EXERCISE DIRECTIONS ▸ Reproduce word for word, from the entries below, the line with "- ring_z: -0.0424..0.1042", the line with "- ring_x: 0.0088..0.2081", and every line between them, and nothing more.

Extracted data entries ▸
----
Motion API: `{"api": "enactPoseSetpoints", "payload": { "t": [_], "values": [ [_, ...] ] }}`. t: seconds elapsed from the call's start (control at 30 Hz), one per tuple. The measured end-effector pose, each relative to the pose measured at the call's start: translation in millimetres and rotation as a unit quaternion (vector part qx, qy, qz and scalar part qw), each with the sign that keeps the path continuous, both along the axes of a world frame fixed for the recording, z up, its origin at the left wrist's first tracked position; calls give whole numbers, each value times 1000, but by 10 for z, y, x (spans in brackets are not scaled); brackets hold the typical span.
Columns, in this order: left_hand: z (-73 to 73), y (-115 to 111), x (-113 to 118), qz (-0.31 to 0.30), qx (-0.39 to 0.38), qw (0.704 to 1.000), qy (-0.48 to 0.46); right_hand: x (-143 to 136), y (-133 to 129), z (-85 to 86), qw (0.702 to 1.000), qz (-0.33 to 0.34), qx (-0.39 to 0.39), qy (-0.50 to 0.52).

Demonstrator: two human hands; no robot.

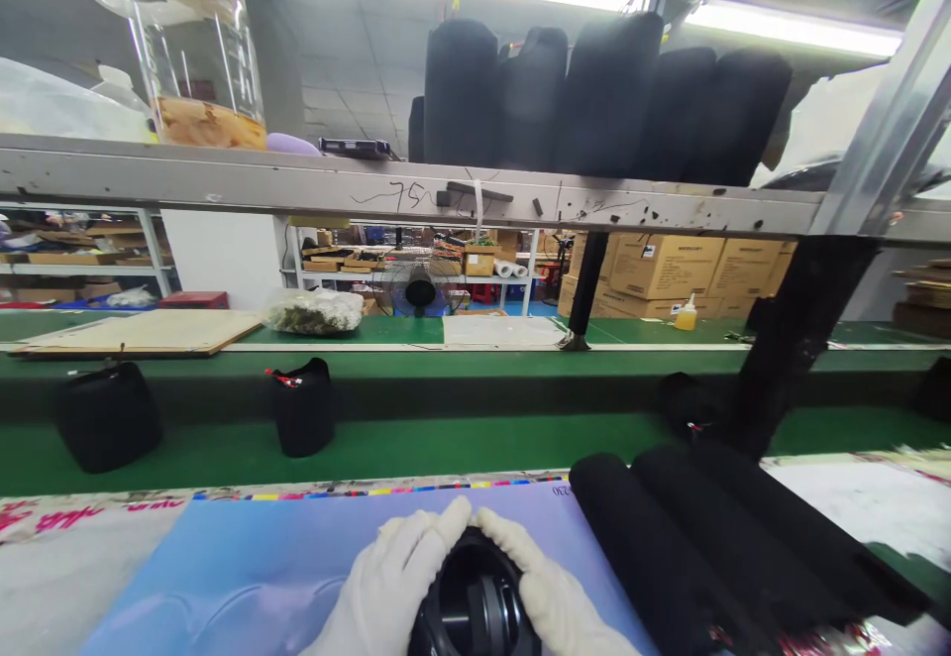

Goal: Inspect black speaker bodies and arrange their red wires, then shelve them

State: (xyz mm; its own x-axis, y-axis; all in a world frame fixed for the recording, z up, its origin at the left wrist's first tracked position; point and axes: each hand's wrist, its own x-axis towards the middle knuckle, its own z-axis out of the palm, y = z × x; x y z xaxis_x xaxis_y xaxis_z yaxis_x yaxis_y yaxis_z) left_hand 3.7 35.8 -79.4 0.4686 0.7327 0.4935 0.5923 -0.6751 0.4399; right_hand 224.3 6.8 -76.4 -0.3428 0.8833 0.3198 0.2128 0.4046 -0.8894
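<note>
Noted: left hand (393, 577) and right hand (546, 587), gloved, clasp black round housing (472, 601) together. Shelf rail (297, 180) bears handwritten "75"; cartons (665, 265) carry unreadable print.

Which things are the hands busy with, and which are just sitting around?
Busy with:
- round black part, held between the gloved left hand and right hand
- blue sheet under the hands

Just sitting around:
- black rolls lying beside the right hand
- two black pouches on the green belt
- fan
- glass jug on the shelf
- yellow bottle
</note>
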Motion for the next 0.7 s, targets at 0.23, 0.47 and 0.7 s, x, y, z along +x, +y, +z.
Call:
{"api": "enactPoseSetpoints", "payload": {
  "t": [0.23,0.47,0.7],
  "values": [
    [69,-35,-14,-32,31,998,-41,-51,-56,-35,1000,-14,3,11],
    [89,-80,4,-32,-2,998,-54,-21,-103,-57,1000,-14,0,-18],
    [185,-192,43,12,-50,997,-61,15,-33,-140,999,-17,-48,-15]
  ]
}}
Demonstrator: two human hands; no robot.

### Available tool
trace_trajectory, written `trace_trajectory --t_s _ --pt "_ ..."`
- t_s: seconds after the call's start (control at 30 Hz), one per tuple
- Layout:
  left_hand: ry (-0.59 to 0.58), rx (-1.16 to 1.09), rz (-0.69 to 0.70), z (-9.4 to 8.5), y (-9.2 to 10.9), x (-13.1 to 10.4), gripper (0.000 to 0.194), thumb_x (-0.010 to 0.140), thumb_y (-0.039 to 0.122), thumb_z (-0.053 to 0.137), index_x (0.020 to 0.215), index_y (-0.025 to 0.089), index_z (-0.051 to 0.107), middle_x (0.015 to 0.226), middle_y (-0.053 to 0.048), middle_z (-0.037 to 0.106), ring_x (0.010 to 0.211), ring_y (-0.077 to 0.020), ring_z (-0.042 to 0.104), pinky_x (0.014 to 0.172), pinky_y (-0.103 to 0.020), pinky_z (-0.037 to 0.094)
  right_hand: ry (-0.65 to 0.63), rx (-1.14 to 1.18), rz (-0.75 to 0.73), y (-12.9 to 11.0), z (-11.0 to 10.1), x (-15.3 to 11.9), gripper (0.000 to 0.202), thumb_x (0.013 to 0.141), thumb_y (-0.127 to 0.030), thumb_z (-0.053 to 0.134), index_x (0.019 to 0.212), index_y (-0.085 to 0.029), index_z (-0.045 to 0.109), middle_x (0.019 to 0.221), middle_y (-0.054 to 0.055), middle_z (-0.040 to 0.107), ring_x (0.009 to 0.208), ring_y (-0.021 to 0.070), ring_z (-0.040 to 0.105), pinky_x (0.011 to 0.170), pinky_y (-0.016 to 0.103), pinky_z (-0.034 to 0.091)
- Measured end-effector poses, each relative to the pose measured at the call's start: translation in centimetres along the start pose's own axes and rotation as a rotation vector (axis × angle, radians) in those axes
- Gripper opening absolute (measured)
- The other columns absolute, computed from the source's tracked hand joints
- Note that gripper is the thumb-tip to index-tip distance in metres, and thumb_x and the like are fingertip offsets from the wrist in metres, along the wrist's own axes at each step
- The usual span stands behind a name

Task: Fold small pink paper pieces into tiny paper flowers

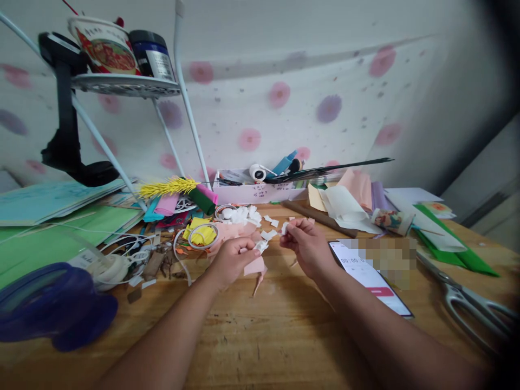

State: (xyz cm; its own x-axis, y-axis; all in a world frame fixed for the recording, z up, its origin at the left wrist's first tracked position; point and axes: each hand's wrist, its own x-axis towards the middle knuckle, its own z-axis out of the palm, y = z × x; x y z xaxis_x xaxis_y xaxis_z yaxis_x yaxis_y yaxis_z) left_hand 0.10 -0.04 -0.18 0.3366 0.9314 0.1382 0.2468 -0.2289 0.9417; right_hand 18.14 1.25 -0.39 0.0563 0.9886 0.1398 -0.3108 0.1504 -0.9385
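Note:
My left hand (235, 259) pinches a small piece of white paper (262, 247) between thumb and fingers, over the middle of the wooden table. Facing it, my right hand (306, 244) holds another white scrap (285, 228) at its fingertips. The two hands are a short way apart. Several white paper squares (268, 235) lie between and behind them. Peach crepe paper (254, 265) shows below my left hand, with more peach sheets partly hidden behind it. A heap of crumpled white pieces (241, 215) sits just beyond.
A phone (365, 276) with a timer lies right of my right arm, beside large scissors (459, 295). Paper rolls (349, 200) and a brown stick (317, 216) are behind. Left are yellow paper (199, 232), white cables (134, 244), a blue object (60, 303) and a rack (125, 84).

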Motion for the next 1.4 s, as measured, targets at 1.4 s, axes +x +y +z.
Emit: trace_trajectory --t_s 1.4 --pt "-0.021 -0.592 -0.065 2.2 0.5 -0.5 0.023 0.068 0.033 0.061 0.075 0.011 0.058 0.072 -0.003 0.055 0.068 -0.0124 0.050 0.063 -0.025 0.036 -0.216 -0.608 -0.471 -0.3 2.1 -2.4 0.010 0.075 -0.029 0.054 0.075 -0.021 0.061 0.070 0.002 0.056 0.067 0.0137 0.052 0.062 0.027 0.041"
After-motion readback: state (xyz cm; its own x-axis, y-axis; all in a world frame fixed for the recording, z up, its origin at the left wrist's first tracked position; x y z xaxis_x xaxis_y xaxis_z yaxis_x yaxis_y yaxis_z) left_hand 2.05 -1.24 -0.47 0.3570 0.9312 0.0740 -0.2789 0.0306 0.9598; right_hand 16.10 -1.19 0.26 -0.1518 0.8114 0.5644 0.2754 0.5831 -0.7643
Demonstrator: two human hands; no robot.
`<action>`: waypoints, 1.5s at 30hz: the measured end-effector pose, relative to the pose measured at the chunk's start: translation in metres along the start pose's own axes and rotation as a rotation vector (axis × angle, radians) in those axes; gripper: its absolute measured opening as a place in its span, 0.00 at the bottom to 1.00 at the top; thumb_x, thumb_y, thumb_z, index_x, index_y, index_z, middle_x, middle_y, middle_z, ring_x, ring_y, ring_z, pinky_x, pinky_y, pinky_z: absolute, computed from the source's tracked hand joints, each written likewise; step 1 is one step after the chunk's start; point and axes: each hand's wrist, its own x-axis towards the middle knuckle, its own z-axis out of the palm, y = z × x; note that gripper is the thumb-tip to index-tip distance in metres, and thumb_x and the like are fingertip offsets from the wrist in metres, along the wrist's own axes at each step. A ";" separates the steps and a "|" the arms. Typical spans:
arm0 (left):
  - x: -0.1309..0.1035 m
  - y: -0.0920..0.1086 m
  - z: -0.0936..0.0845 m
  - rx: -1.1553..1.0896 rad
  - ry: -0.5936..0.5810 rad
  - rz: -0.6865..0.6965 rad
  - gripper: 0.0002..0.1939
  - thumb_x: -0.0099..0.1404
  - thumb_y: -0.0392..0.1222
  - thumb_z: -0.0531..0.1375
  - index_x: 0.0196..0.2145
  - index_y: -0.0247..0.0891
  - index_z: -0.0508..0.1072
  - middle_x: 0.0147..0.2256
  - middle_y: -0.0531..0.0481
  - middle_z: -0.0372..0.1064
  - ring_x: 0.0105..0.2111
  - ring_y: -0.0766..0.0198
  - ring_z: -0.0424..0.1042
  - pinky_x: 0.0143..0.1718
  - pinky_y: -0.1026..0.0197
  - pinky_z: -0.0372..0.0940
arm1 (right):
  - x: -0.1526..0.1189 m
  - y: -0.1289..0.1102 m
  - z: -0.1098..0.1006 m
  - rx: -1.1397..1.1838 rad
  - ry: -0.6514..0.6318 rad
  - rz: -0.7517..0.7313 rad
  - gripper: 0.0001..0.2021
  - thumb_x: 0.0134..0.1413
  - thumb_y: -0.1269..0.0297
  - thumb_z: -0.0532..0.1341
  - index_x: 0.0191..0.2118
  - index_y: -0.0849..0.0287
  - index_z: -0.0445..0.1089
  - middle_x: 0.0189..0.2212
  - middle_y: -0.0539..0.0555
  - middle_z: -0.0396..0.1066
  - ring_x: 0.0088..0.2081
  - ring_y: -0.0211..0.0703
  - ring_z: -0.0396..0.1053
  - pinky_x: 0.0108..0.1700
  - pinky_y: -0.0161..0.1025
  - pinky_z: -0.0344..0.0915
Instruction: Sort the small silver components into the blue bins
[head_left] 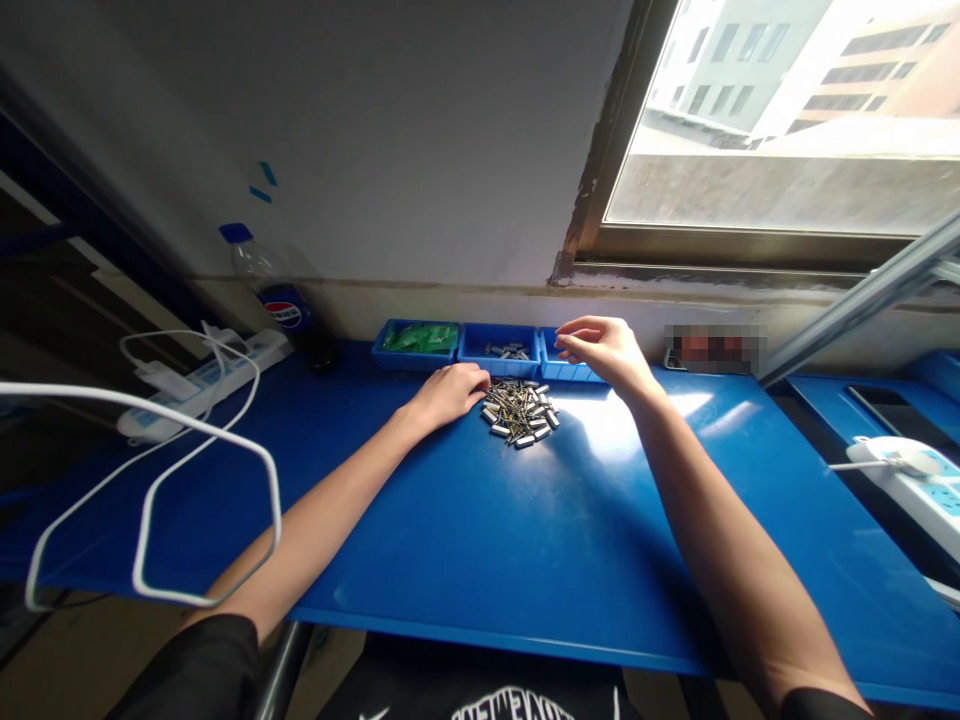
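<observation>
Here, the left hand is curling at the edge of the metal-part pile lying on the surface; the right hand is hovering, nearly pinching together, by the rightmost blue bin; whether either is gripping anything, I cannot tell.

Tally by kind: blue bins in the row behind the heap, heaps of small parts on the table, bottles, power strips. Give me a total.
Blue bins in the row: 3
Heap of small parts: 1 (pieces too jumbled to count)
Bottle: 1
Power strips: 2
Total: 7
</observation>
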 end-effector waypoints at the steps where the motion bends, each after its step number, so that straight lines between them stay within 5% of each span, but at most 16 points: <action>1: 0.000 0.000 -0.001 0.009 -0.002 0.001 0.05 0.69 0.37 0.61 0.39 0.39 0.78 0.42 0.46 0.77 0.39 0.58 0.77 0.40 0.60 0.69 | 0.000 0.000 0.002 0.022 -0.038 0.004 0.11 0.51 0.61 0.69 0.39 0.61 0.80 0.31 0.58 0.82 0.32 0.46 0.81 0.34 0.38 0.77; 14: 0.002 -0.006 -0.025 -0.159 0.073 0.057 0.03 0.69 0.37 0.62 0.35 0.37 0.75 0.36 0.47 0.75 0.35 0.60 0.74 0.39 0.60 0.66 | 0.000 0.008 0.013 -0.007 -0.285 0.028 0.10 0.55 0.60 0.70 0.40 0.60 0.80 0.31 0.55 0.82 0.32 0.42 0.79 0.36 0.36 0.75; 23: 0.004 0.024 -0.022 -0.283 0.188 0.064 0.07 0.72 0.39 0.58 0.38 0.36 0.75 0.37 0.46 0.77 0.36 0.60 0.74 0.40 0.59 0.66 | -0.009 0.002 0.024 0.142 -0.556 0.024 0.20 0.52 0.57 0.73 0.49 0.59 0.79 0.33 0.56 0.82 0.34 0.42 0.79 0.39 0.37 0.75; 30: 0.005 0.029 -0.016 -0.317 0.263 0.046 0.08 0.72 0.40 0.59 0.37 0.36 0.76 0.36 0.46 0.77 0.35 0.61 0.75 0.40 0.60 0.67 | -0.011 0.003 0.035 0.274 -0.472 0.008 0.19 0.45 0.53 0.76 0.39 0.61 0.81 0.29 0.55 0.81 0.32 0.41 0.77 0.40 0.38 0.74; 37: 0.004 0.025 -0.013 -0.301 0.219 0.031 0.10 0.71 0.43 0.60 0.40 0.37 0.80 0.38 0.47 0.81 0.36 0.60 0.77 0.41 0.60 0.69 | -0.008 0.004 0.034 0.219 -0.374 -0.023 0.15 0.46 0.56 0.74 0.36 0.62 0.82 0.26 0.54 0.79 0.28 0.40 0.75 0.36 0.36 0.73; 45: -0.001 0.013 -0.018 -0.025 -0.023 -0.031 0.07 0.67 0.37 0.62 0.39 0.39 0.82 0.44 0.45 0.80 0.43 0.56 0.79 0.45 0.59 0.71 | -0.001 0.003 0.015 -0.181 0.136 -0.074 0.09 0.48 0.63 0.68 0.35 0.60 0.83 0.27 0.55 0.81 0.33 0.49 0.80 0.39 0.40 0.75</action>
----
OUTPUT OF THE EXERCISE ▸
  - ring_z: -0.0424..0.1042
  - pinky_x: 0.0143..0.1718
  - pinky_y: -0.1026..0.0197
  - pinky_z: -0.0372..0.0940
arm1 (right):
  - x: -0.1526..0.1189 m
  - y: -0.1289..0.1102 m
  - z: -0.1098..0.1006 m
  - rx: -1.1397..1.1838 rad
  - ry: -0.6514..0.6318 rad
  - rz: -0.7517..0.7313 rad
  - gripper: 0.0001..0.2021
  - thumb_x: 0.0134..0.1413
  - thumb_y: -0.1269..0.0297
  - thumb_z: -0.0532..0.1341
  - index_x: 0.0191..0.2118
  - index_y: -0.0849..0.0287
  - index_z: -0.0445..0.1089
  - middle_x: 0.0189..0.2212
  - middle_y: -0.0539..0.0555
  - middle_z: -0.0396..0.1066
  - ring_x: 0.0088..0.2081

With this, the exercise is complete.